Repository files navigation

Kind Slurm Integration (KSI)

This repository covers an approach to run Kubernetes workloads in a Slurm cluster. The approach uses Kind (Kubernetes in Docker) to set up temporary Kubernetes clusters. Kind supports rootless Nerdctl. This project originated in a master’s thesis at the Georg August University of Göttingen. The goal of the thesis was to investigate approaches to run Kubernetes workloads in a Slurm cluster.

Prerequisites

First, a Slurm cluster has to be up and running. Also, a shared storage among all cluster nodes (e.g., NFS) has to be present. This project aims for RHEL-like 9 x86_64 distributions, but may work on other RHEL distributions as well. Apart from that, all nodes have to have certain software installed:

  • Bash
  • Nerdctl
  • Containerd
  • Rootlesskit
  • Containernetworking-plugins
  • Slirp4netns
  • Kind
  • Kubectl
  • Liqoctl

Also, all nodes must ensure certain configurations:

  • cgroups v2 is enabled
  • CPU delegation is enabled
  • Kernel modules ip6_tables, ip6table_nat, ip_tables, iptable_nat are loaded

The initial setup instructions to ensure the prerequisites can be found in Setup.md.

Getting Started

  1. Clone this repository in a shared directory that is present on all nodes
  2. cd into the directory
  3. As an example, run:
srun -N3 /bin/bash run-workload.sh $PWD/example-workloads/workload-pod-sysbench/workload-pod-sysbench.sh $PWD

Script: Run Slurm Job

The script run-workload.sh provides users the option to execute user-defined Kubernetes workloads as jobs on a Slurm cluster. To do so, users can write a custom Linux shell script that creates workloads using kubectl. The script run-workload.sh handles setting up a temporary Kubernetes cluster inside a container using Kind, it then executes the Kubernetes workload (user-defined workload script), and finally deletes the cluster when the workload is finished. It supports multi-tenant usage - so multiple users can create multiple clusters and can use them separately. Also, a single user can create multiple Slurm jobs leading to multiple clusters in parallel on the same node. Moreover, the script installs Liqo to be able to form multi-node clusters.
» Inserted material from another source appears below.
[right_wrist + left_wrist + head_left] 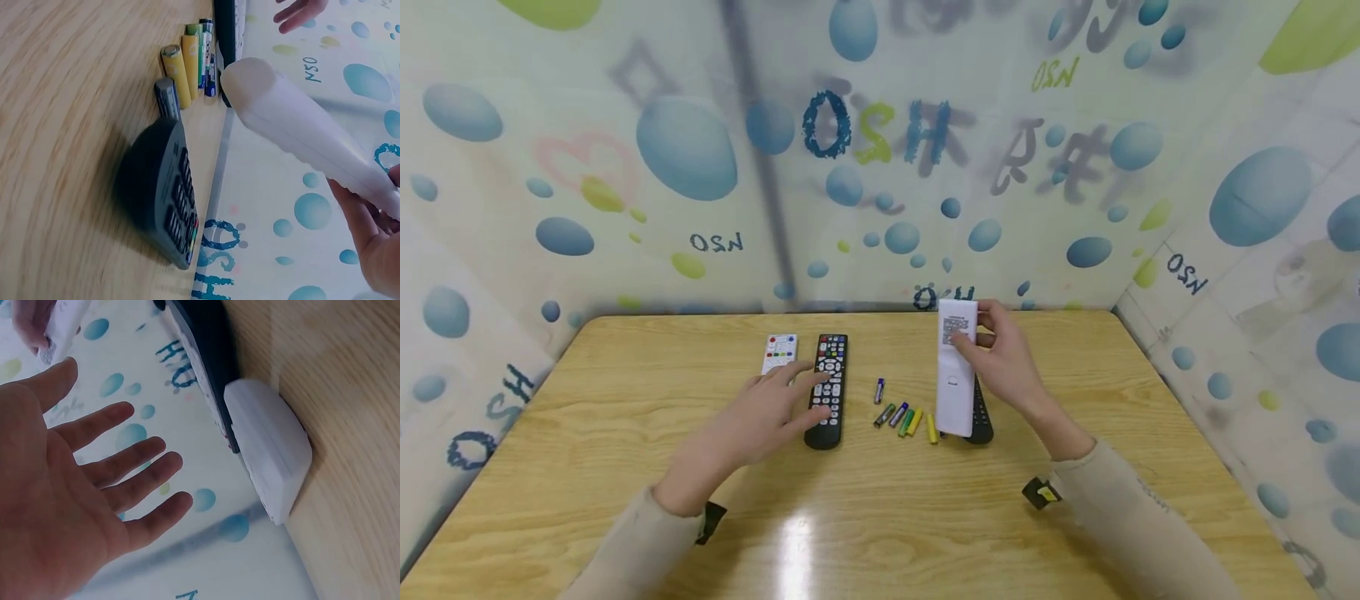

To enable access to files on the host machine inside a Kubernetes workload, the current working directory of the host machine is shared with the Kubernetes cluster container. Inside the container it is available in /app. In a Kubernetes workload this directory can be included using a volume. The script workload-job-pytorch.sh gives an example on how the shared directory may be used.

User-defined Workload Scripts

Users can write scripts that describe the workload. Inside the script, kubectl is available for usage. During creating the Kubernetes cluster a random name is picked for the cluster. This name is available in the workload script through the variable K8S_CLUSTER_NAME and can be used in kubectl to reference the correct cluster e.g. kubectl get jobs --context "$K8S_CLUSTER_NAME".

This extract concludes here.